Acne is a multifactorial skin disease, underpinned by colonization of Propionibacterium acnes and inflammation. The emergence of resistant P. acnes strains has affected the current acne treatment algorithm. This setback served as an impetus for rationally designing a library of next-generation antibiotics that exhibit a bactericidal effect on resistant P. acnes and exert an immunomodulatory function to reduce inflammation. In silico screening showed that one of the molecules, VCD-004, exhibits improved mode of binding to bacterial DNA gyrase. VCD-004 shows high potency against clinical isolates of resistant P. acnes and excellent efficacy in vivo. Furthermore, VCD-004 exhibits a superior mutant prevention index, suggesting that it impedes the development of resistance better than clindamycin. Additionally, it shows optimal skin penetration and has a potent anti-inflammatory effect via reduction of proinflammatory cytokines (IL-6) independent of its antibacterial action. VCD-004 affects P. acnes-induced nuclear accumulation of NF-κB in THP-1 cells. The in vitro viability of human keratinocytes in the presence of VCD-004 indicates a desirable therapeutic window for topical use. Such rationally designed bactericidal and immunomodulatory dual pharmacophore-based lipophilic molecule(s) can emerge as the next-generation topical therapy for acne with underlying resistant P. acnes etiology.

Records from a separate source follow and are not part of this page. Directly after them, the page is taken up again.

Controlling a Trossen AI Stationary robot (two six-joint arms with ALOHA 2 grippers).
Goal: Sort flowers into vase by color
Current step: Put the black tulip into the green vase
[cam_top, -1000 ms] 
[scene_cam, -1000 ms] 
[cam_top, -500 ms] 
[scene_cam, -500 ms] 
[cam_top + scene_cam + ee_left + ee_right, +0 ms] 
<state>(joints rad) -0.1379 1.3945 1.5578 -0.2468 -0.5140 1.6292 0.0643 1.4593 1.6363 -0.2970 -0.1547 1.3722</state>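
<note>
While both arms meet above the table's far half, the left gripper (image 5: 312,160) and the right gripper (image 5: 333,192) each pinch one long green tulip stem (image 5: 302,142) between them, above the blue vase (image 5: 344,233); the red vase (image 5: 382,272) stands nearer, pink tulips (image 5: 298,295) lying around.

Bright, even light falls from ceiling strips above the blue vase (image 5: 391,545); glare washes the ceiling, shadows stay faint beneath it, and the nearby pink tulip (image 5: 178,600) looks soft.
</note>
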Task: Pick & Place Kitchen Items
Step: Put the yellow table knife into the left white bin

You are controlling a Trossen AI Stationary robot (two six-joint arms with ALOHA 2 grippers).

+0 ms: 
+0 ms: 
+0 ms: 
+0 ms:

Heterogeneity and antibiotic resistance in Propionibacterium acnes isolates and its therapeutic implications: blurring the lines between commensal and pathogenic phylotypes.

Acne vulgaris is a multifactorial skin disease associated with the colonization of Propionibacterium acnes. Antibiotics are a mainstay of treatment for acne, yet the emergence of resistance against the currently approved antibiotics is a serious concern. In this case report, a slow responder had multiple Propionibacterium acnes isolates with varied levels of sensitivity to the conventional antibiotics. The bacterial isolates obtained from acne samples collected from the patient were analyzed for phylogeny, and was found to be largely restricted to two different lineage patterns. Propionibacterium acnes phylotype IA1, which is considered to be pathogenic, displayed clindamycin sensitivity, but phylotype IB, which is associated with commensals, exhibited high clindamycin resistance. Sensitivity analysis revealed uniform resistance to macrolides, but susceptibility to tetracycline and nadifloxacin. These results implicate Propionibacterium acnes in the pathophysiology of acne vulgaris, although the lines between commensal and pathological phylotypes may be blurred. Switching the patient to a combination of minocycline and nadifloxacin resulted in a significant improvement in the clinical lesions. Such a science-driven judicious selection of antibiotics can minimize the probability of development of resistance, and might be the way forward in the treatment of acne.